There will be two types of users:
- Viewers: One who consumes the content.
- Content Creators: One who creates the content.
| Requirement | Description |
|---|---|
| Streaming | User can stream any TV show or movie. |
| Device Compatibility | The application should be supported on all devices. |
| Requirement | Description |
|---|---|
| Upload Content | Content Creators should be able to upload movies/TV shows. After successful upload, they should get a notification. |
| Requirement | Description |
|---|---|
| Low Latency | When a user watches a movie or TV show, the experience should be smooth. Any buffering or lagging will spoil the experience. |
| Scalability | The platform should be able to handle a large number of users streaming many movies/TV shows simultaneously. |
| User Experience | Users should get the best possible quality while streaming. For example, if a user's internet is strong, they shouldn't receive poor quality (240p) streaming. |
| Availability | The system should be highly available with 99.9999% uptime. |
| Requirement | Description |
|---|---|
| Scalability | The platform should be able to handle many content creators uploading numerous movies/TV shows at the same time. |
| Security | The platform should ensure the security of the content uploaded by creators to prevent unauthorized access or piracy. |
| Storage Reliability | The platform should provide reliable storage to ensure the uploaded content is safely stored and remains available without disappearing. |
- Daily Active Users (DAU): 100 million
- Monthly Active Users (MAU): 2.5 billion
Uploading videos is the only way to write (add data) to the system.
Most users are viewers rather than creators. We assume that 1 out of 250 users uploads a video daily.
-
Total Daily Active Users (DAU): 100 million
-
Fraction of Users Uploading Videos: (1/250)
-
Write Requests per Day:
(1/250)times 100,000,000 = 0.4 million write requests per day
Watching videos is the primary way to read data from the system.
An average user watches 10 videos per day.
-
Total Daily Active Users (DAU): 100 million
-
Videos Watched per User: 10
-
Read Requests per Day:
100,000,000 * 10 = 1billion read requests per day
| Operation | Calculation | Result |
|---|---|---|
| Writes | (1/250) × 100 million | 0.4 million requests/day |
| Reads | 100 million × 10 | 1 billion requests/day |
- Average Size of a Video: 600 MB
- Daily Uploads (from throughput estimation): 0.4 million requests per day
-
Daily Storage Requirement:
600 MB × 0.4 million requests/day = 240 TB/day -
10-Year Storage Requirement:
240 TB/day × 365 days × 10 years = 876 PB
| Metric | Calculation | Result |
|---|---|---|
| Daily Storage | 600 MB × 0.4 million requests/day | 240 TB |
| 10-Year Storage | 240 TB/day × 365 days × 10 years | 876 PB |
By memory, we refer to the cache memory size required for faster data access.
Accessing data directly from the database takes time. To speed up data retrieval, cache memory is used.
- Daily Storage Requirement: 240 TB/day
- Cache Requirement (1% of Daily Storage):
0.01 × 240 TB = 2.4 TB/day
The memory size should scale as the system grows to accommodate increasing storage and data access demands.

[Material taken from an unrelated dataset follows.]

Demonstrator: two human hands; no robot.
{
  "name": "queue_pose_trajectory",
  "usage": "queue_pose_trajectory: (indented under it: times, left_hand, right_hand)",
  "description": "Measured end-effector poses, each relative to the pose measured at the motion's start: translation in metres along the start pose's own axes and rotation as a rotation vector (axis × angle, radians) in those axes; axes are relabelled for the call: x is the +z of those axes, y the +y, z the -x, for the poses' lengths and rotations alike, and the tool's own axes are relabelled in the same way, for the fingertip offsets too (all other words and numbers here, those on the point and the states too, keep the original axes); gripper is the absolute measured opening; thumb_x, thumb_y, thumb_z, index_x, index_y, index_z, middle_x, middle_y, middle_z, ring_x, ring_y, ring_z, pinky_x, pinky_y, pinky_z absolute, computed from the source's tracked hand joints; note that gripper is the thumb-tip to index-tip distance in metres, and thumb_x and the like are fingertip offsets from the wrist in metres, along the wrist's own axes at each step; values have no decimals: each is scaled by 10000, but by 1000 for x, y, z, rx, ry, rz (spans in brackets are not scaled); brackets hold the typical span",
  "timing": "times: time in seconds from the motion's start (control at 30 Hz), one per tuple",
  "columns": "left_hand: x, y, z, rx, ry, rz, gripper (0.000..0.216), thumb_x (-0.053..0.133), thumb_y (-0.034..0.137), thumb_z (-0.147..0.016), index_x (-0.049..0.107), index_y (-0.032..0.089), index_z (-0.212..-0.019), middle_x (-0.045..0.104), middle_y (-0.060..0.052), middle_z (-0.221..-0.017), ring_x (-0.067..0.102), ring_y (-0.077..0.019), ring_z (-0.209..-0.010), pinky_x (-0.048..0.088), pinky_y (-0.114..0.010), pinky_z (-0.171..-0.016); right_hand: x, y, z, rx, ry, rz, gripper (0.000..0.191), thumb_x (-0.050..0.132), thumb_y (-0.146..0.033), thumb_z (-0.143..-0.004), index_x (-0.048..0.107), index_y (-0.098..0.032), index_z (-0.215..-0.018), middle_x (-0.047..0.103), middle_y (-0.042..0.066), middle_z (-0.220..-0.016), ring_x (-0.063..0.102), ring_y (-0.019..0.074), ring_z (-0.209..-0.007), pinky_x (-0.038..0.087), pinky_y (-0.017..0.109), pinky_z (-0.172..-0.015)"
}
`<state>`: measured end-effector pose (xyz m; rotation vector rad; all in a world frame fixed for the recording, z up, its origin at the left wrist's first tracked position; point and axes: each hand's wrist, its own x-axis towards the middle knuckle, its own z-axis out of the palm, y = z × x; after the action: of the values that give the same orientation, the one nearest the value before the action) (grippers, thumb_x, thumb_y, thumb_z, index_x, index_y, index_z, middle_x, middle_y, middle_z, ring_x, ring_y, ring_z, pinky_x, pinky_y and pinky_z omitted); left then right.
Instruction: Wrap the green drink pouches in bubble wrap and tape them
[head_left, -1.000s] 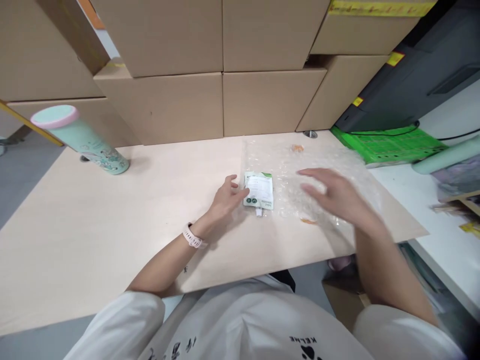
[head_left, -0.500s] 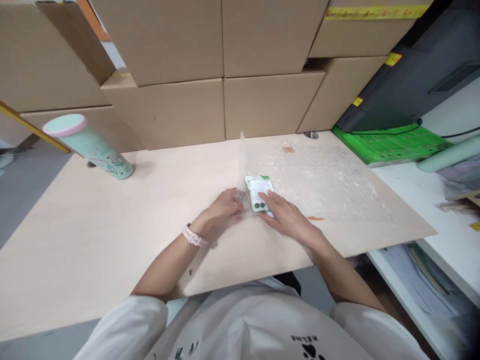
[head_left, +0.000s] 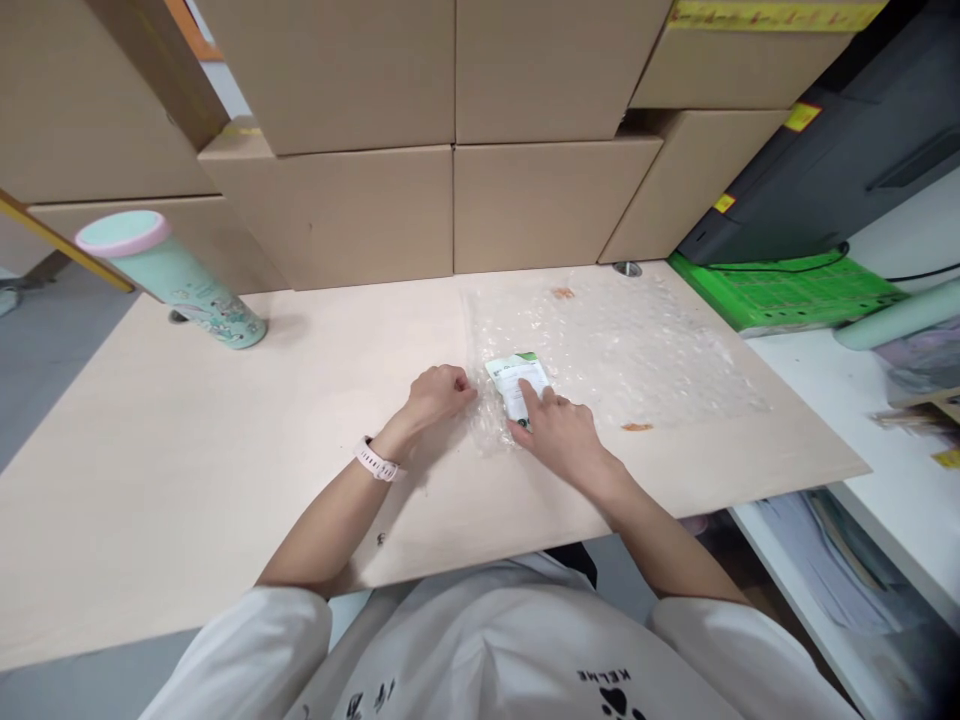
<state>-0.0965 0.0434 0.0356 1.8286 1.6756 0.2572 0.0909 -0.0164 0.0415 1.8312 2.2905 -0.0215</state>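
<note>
A sheet of clear bubble wrap (head_left: 645, 350) lies spread on the pale tabletop (head_left: 247, 440). On its left part rests a small white packet (head_left: 514, 372) with a green corner and printed text. My right hand (head_left: 562, 430) lies over the packet's lower right side, index finger stretched across its face and thumb apart by the lower edge. At the wrap's left edge, my left hand (head_left: 441, 392) has its fingers pinched together on the film. Its fingertips are partly hidden. A pale watch strap (head_left: 379, 462) circles the left wrist.
A mint tumbler (head_left: 191, 285) with a pink rim stands at the left. Cardboard boxes (head_left: 360, 215) are stacked along the back edge. To the right are a green plastic crate (head_left: 780, 285), a dark grey case (head_left: 847, 150) and a white side shelf (head_left: 832, 400).
The raised left edge of the bubble wrap has come down flatter. My left hand has shifted slightly left and up, and my right hand has moved a little left over the packet.
</note>
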Motion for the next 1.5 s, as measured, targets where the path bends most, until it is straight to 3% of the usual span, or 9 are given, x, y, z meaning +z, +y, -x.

Network/Bandwidth estimation helps us determine the amount of data flowing in and out of the system per second.
-
Data Stored per Day: 240 TB/day
-
Calculation:
240 TB ÷ (24 × 60 × 60) = 2.7 GB/s -
Result: Incoming Data Flow = 2.7 GB/s
-
Total Read Requests per Day: 1 billion
-
Average Video Size: 600 MB
-
Daily Outgoing Data:
1 billion × 600 MB = 600 PB/day -
Calculation:
600 PB ÷ (24 × 60 × 60) = 7 TB/s -
Result: Outgoing Data Flow = 7 TB/s
| Type | Calculation | Result |
|---|---|---|
| Ingress (Data Flow In) | 240 TB ÷ (24 × 60 × 60) | 2.7 GB/s |
| Egress (Data Flow Out) | 600 PB ÷ (24 × 60 × 60) | 7 TB/s |
Let's understand how a client (content creator) uploads content to YouTube and what APIs are involved.
Since videos can be very large (could be 10 minutes or even 2 hours), it's not feasible to upload a video in a single request. Multiple requests are sent to upload small chunks of the video.
Additionally, there is video metadata associated with the video, such as the video title, creator ID, format, etc.
When we press the upload button, initially a request is sent to add the metadata associated with the video to the server. Here are the details of the initial request.
This tells the server what action to perform. Since we want to create something new on the server (metadata for the new video), we use the POST action.
This tells the server where to perform that action. Since we are creating video metadata, we use the /v1/videos endpoint of the server.
Since we also need to upload the actual video after the metadata, we include uploadType=resumable in our endpoint. This indicates that we are uploading a large media file chunk by chunk. It is useful because if the connection drops while uploading this large file, we should be able to resume the upload from that point. In summary, uploadType=resumable tells the server to provide a "resumable" URL back that we can use to upload as well as resume the upload, if needed.
We tell the server to create metadata for the video, but we haven't provided the details of the metadata yet. This information is sent in the request body.
{
"title": "Your video title",
"format": "The format of your video"
// ...
}
In response to this request, YouTube's server provides us with a resumable URL. We can use this URL to upload the video, and if the connection drops, we can resume the upload from that point. This resumable URL is called a session.
When we upload the actual video, we use this same session URL. Here are the details of the actual upload request:
This tells the server what action to perform. We use the PUT action to upload the actual video data to the given session URL.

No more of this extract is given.